Decision-making in midwifery care differs from that of many other areas of health care. Midwives work with primarily healthy women who are going through a normal physiological process, but also a life-changing journey. Throughout this journey, midwives are advocates for women (International Confederation of Midwives (ICM), 2011), responsible for providing safe, responsive and compassionate care in partnership with women, and facilitating choices (Nursing and Midwifery Council (NMC), 2009; 2012). Moreover, midwives are not caring for one person, but for a dyad: the woman and her baby (born or unborn). Respecting this dyad is crucial for the health of women and families (Association for Improvements in the Maternity Services, 2012). In this paper, the word ‘woman’ is used for ease of reading, but always acknowledges and represents the mother–baby dyad. Similarly, for ease of reading the midwife is sometimes referred to as ‘her’ rather than him/her, although it is acknowledged that some midwives are male.
Midwives as decision-makers
As autonomous practitioners, midwives need to make decisions that in turn guide their actions. They do this by using their knowledge and skills to choose between alternatives as they endeavour to make decisions in the best interests of women.
‘The midwife is considered the expert in normal pregnancy and birth, and midwife-led philosophy emphasises the natural ability of women to give birth. However, the definition of ‘normal’ can be contentious’

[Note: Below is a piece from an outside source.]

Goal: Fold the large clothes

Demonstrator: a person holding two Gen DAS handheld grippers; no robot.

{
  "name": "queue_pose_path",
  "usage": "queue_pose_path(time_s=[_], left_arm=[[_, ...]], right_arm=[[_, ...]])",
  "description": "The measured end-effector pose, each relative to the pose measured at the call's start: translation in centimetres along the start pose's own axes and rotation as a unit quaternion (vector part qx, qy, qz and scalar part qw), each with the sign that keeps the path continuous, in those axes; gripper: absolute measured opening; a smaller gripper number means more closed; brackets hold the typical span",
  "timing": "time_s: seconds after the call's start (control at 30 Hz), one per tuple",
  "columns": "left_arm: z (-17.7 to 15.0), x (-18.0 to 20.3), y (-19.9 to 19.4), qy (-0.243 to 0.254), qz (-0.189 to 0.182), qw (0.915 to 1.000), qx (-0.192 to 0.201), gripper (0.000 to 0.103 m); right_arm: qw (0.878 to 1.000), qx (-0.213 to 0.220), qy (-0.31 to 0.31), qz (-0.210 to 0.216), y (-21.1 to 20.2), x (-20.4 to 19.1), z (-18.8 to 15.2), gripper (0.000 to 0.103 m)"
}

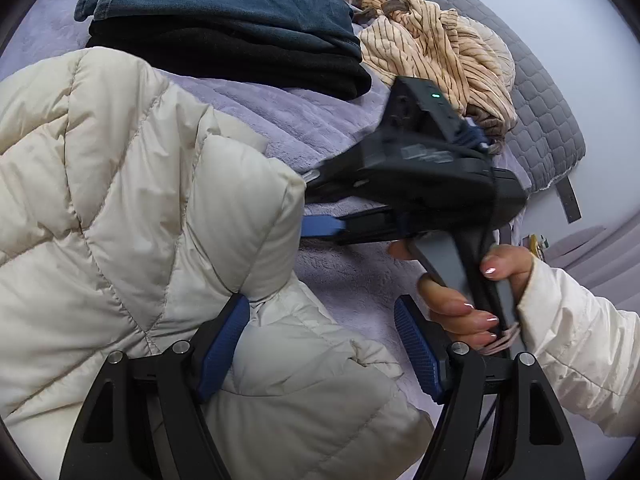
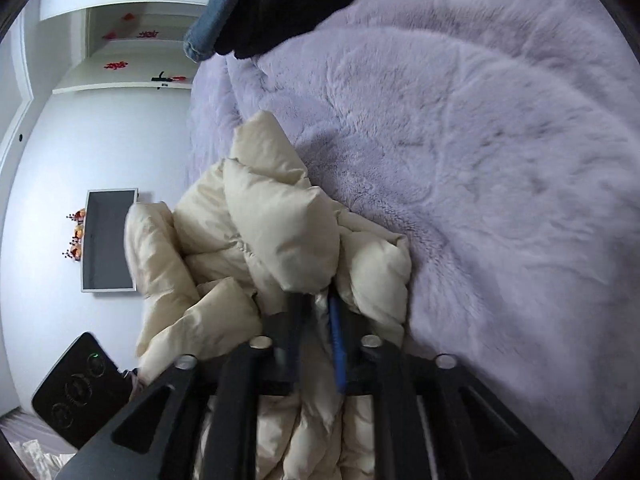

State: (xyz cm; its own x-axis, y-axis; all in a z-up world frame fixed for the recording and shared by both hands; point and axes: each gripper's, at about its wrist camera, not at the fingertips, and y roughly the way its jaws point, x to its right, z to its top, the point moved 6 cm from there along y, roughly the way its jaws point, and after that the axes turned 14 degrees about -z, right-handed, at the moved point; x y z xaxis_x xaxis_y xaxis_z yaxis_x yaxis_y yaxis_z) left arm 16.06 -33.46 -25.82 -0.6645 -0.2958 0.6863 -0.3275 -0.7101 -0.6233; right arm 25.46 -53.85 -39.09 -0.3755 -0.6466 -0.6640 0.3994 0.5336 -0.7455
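Note:
A cream puffer jacket lies bunched on the fluffy lilac blanket. My left gripper is open wide above the jacket's lower part. Its left pad touches the fabric and its right pad is free. A hand in a white sleeve holds my right gripper, whose tips meet the jacket's edge. In the right wrist view the right gripper is blurred. Its fingers stand a little apart, with a puffy fold of the jacket between them.
Folded jeans lie on a black garment at the back of the bed. A crumpled beige striped garment sits to their right on a grey quilted pad. The lilac blanket stretches to the right of the jacket.

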Motion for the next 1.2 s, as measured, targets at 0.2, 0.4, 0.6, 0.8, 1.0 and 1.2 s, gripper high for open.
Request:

The quality of decision-making directly affects the quality of care (Jefford, 2012). Midwives are accountable for the decisions they make and need to be able to justify them. Thus, their decisions should be based on the best evidence (NMC, 2012; 2015). Clinical governance builds on this by emphasising professional accountability in relation to systems that underpin the quality and safety of care (Department of Health (DH), 1998). It is, therefore, critical to explore the complexity of clinical decision-making in midwifery and develop a model to guide decision-making in practice.
Midwifery-led care
Midwifery is grounded in a philosophy of normality and working with women in partnership (ICM, 2014). Midwifery-led care (as opposed to obstetric-led care) has been explored extensively and is associated with improved outcomes and reduced intervention rates with no identified adverse effects (Sutcliffe et al, 2012; Sandall et al, 2013). The midwife is considered the expert in normal pregnancy and birth, and midwife-led philosophy emphasises the natural ability of women to give birth. However, the definition of ‘normal’ can be contentious. In today's health-care system, midwife-led care usually pertains to women who have been risk-assessed and who meet strict normality criteria (Symon, 2006). Even if there were absolutely clear boundaries between what is normal and what is abnormal (such boundaries do not always exist), incorporating this concept into a usable midwifery model would be problematic. When women have complex pregnancies that require consultant care, or fall into the ‘grey zone’ between normality and risk (Dahlen and Gutteridge, 2015), midwives remain the key coordinators of care (DH, 2010). A decision-making model for midwifery should be able to adapt to this situation. Midwives work in a wide variety of settings, therefore a model's utility depends on it being applicable to all midwives who make decisions with women and babies in all settings.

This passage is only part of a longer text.